WHAT THE EXERCISE ASKS => Given the records below, would you repeat exactly the lines that begin at the one containing "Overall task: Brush" and end at the one containing "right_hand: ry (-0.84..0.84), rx", inclusive?

====== EXTRACTED INFORMATION

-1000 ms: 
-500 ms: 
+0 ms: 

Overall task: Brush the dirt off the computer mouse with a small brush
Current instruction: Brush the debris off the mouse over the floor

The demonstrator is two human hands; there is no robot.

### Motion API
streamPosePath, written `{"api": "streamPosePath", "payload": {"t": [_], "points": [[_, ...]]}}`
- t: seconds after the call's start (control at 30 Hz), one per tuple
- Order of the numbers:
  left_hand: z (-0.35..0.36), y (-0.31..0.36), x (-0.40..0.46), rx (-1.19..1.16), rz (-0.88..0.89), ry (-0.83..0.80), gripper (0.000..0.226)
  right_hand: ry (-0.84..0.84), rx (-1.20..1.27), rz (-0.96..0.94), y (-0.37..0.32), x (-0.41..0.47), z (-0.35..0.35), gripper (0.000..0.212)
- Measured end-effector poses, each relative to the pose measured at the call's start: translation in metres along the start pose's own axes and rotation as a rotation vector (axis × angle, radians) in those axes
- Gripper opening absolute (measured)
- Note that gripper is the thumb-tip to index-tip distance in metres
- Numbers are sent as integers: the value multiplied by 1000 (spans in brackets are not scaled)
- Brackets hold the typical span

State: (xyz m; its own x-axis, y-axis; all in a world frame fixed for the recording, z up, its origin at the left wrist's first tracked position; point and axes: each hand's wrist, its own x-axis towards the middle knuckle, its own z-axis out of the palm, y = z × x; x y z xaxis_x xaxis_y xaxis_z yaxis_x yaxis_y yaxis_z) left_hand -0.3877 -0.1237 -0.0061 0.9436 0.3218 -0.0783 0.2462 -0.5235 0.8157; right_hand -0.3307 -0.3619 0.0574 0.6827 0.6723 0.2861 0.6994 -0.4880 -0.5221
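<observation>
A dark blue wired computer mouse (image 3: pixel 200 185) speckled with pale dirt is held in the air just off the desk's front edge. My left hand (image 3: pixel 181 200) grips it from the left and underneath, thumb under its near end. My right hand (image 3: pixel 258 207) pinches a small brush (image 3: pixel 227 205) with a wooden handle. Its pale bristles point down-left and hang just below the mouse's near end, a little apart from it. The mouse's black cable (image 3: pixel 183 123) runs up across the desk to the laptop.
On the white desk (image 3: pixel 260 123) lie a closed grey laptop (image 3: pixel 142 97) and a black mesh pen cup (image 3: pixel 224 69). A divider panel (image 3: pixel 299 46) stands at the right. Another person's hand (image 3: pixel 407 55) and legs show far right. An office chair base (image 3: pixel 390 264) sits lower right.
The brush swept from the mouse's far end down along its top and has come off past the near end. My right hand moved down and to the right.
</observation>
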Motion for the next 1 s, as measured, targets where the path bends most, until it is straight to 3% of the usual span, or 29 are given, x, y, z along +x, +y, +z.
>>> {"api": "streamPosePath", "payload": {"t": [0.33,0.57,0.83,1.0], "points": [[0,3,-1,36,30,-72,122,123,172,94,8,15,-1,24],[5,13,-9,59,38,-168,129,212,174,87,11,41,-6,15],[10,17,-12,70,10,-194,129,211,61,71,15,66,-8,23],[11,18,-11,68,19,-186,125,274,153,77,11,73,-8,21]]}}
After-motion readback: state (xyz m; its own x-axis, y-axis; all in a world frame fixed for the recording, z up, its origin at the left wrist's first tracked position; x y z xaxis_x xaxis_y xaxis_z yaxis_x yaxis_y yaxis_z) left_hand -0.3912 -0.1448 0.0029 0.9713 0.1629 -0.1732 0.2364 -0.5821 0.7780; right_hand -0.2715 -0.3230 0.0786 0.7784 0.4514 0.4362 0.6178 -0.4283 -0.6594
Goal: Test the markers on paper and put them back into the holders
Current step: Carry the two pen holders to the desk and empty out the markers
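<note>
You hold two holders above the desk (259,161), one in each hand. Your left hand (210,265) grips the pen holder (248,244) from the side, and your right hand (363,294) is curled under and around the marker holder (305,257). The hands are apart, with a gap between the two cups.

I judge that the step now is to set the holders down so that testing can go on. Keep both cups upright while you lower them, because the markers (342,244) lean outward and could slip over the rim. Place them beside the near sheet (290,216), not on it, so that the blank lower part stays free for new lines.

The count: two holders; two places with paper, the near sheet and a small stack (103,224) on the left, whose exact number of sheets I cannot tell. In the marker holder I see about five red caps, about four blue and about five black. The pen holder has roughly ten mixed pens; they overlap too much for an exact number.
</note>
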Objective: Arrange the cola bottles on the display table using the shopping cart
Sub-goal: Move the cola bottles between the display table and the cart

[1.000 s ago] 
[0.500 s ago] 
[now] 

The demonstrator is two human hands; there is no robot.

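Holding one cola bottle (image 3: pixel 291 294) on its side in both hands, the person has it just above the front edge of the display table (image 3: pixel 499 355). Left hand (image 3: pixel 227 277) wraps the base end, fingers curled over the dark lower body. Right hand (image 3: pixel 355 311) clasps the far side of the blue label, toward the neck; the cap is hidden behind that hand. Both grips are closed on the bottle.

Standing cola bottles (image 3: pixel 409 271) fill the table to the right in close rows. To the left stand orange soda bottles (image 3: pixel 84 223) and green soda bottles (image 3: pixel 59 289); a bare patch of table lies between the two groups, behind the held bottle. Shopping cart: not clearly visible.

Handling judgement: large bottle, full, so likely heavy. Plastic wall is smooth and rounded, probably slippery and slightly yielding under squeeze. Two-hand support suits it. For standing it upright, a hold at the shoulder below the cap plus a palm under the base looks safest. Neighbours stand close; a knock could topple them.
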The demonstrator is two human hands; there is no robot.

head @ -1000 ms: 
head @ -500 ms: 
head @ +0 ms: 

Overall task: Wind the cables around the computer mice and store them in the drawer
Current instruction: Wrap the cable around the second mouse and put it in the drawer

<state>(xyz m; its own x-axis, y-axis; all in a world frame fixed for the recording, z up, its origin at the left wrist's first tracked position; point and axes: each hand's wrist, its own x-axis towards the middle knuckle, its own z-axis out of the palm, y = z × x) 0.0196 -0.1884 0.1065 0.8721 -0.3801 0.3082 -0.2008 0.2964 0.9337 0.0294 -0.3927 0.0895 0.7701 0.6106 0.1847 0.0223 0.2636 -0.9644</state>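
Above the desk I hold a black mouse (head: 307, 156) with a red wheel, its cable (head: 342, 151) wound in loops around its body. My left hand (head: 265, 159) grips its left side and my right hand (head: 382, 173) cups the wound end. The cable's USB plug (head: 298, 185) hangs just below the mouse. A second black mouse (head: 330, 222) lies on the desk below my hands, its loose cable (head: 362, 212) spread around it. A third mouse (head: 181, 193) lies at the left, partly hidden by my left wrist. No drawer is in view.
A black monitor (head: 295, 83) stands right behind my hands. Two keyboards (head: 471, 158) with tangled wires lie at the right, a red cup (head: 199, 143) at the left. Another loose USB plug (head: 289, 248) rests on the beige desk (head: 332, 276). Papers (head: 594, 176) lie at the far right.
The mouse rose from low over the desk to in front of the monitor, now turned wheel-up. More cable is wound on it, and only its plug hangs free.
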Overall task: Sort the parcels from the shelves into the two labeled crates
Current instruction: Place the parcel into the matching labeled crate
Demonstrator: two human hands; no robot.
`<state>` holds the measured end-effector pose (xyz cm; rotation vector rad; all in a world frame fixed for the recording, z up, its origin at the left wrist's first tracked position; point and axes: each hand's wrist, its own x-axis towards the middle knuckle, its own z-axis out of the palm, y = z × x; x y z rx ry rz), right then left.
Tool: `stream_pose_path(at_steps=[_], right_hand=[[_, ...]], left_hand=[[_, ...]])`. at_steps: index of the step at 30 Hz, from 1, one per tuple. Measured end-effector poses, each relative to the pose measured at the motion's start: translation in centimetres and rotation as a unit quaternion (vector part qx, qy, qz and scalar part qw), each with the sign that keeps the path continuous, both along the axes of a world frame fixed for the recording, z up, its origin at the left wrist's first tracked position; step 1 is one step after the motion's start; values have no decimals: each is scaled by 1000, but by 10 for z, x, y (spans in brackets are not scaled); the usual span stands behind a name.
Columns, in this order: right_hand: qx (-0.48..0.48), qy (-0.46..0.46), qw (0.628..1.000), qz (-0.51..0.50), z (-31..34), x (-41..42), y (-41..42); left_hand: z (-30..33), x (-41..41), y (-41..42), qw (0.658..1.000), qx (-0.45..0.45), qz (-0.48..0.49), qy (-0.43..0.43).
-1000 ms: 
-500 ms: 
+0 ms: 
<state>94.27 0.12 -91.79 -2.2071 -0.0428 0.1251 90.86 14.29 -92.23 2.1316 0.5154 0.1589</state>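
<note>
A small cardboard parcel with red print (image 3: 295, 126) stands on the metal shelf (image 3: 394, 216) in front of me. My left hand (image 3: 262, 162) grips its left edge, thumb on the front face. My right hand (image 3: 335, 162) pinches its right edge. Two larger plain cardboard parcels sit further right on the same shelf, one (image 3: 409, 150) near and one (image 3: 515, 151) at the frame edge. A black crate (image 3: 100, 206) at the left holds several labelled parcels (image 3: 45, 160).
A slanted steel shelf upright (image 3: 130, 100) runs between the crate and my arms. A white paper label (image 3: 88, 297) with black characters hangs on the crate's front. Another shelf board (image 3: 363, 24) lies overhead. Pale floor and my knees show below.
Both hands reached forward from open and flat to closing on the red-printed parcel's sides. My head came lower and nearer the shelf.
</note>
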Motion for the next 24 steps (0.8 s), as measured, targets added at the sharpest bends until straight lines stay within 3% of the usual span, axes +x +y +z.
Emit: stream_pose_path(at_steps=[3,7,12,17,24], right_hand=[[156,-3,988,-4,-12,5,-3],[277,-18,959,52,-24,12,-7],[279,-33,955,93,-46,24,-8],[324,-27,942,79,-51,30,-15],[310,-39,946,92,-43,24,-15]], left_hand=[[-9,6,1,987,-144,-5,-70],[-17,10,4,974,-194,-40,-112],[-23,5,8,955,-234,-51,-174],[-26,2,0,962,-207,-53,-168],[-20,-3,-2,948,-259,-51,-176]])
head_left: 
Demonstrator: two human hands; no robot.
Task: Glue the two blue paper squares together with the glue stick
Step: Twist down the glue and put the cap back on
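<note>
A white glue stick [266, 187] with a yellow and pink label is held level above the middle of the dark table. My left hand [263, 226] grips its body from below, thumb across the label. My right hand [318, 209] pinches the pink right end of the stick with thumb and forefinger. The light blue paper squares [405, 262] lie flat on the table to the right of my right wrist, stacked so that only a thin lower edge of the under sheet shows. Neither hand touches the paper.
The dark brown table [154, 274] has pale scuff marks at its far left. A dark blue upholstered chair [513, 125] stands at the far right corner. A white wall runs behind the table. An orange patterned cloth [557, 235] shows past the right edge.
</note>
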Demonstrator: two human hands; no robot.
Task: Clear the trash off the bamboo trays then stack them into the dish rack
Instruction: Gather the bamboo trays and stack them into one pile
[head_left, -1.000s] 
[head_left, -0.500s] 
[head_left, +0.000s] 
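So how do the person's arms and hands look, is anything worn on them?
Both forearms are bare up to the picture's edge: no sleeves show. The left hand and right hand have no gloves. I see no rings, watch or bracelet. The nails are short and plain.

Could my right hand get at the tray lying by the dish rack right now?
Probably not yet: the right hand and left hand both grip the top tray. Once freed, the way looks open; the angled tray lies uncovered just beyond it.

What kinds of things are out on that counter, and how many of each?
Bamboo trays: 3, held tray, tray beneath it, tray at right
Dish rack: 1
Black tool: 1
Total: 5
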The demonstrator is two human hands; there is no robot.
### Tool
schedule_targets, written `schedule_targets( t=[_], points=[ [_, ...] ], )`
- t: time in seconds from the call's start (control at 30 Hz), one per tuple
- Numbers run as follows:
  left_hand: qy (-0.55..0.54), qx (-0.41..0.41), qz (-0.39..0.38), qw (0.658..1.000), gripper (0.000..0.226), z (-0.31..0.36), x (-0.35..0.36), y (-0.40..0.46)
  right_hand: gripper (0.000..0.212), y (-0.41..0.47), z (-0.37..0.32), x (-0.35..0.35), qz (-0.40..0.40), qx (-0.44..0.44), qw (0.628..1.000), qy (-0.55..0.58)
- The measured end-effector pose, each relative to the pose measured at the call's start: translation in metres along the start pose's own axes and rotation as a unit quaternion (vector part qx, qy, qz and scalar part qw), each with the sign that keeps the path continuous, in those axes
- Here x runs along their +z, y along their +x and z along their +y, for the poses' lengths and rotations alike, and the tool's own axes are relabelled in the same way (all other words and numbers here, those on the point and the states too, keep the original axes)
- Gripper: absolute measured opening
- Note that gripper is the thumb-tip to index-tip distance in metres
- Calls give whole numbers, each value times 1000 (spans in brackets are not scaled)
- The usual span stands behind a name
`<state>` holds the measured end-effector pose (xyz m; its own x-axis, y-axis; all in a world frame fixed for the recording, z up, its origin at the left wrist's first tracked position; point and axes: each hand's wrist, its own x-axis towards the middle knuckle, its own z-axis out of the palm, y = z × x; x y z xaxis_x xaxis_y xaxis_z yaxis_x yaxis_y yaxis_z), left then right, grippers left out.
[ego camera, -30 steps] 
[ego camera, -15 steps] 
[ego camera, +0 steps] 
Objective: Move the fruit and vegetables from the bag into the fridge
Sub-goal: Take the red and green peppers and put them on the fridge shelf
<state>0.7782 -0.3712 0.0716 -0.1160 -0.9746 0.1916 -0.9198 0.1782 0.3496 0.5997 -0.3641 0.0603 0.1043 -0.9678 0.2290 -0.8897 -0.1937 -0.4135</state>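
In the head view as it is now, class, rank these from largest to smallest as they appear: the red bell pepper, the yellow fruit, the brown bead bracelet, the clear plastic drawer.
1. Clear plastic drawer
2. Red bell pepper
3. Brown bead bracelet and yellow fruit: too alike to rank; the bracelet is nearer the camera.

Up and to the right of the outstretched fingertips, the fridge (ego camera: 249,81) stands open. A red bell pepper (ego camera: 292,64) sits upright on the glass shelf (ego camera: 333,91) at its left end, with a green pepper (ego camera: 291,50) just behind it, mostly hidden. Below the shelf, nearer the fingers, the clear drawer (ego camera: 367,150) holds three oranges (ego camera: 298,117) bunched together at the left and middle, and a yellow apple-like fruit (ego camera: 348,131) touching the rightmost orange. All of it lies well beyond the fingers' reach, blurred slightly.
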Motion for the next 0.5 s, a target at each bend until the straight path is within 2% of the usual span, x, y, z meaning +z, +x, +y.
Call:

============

YOUR RESPONSE =>
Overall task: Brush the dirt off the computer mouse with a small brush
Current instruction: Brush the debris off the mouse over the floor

The demonstrator is two human hands; there is no robot.

### Motion API
streamPosePath, written `{"api": "streamPosePath", "payload": {"t": [_], "points": [[_, ...]]}}`
- t: seconds after the call's start (control at 30 Hz), one per tuple
- Order of the numbers:
  left_hand: z (-0.35..0.36), y (-0.31..0.36), x (-0.40..0.46), rx (-1.19..1.16), rz (-0.88..0.89), ry (-0.83..0.80), gripper (0.000..0.226)
  right_hand: ry (-0.84..0.84), rx (-1.20..1.27), rz (-0.96..0.94), y (-0.37..0.32), x (-0.41..0.47), z (-0.35..0.35), gripper (0.000..0.212)

The output is finished.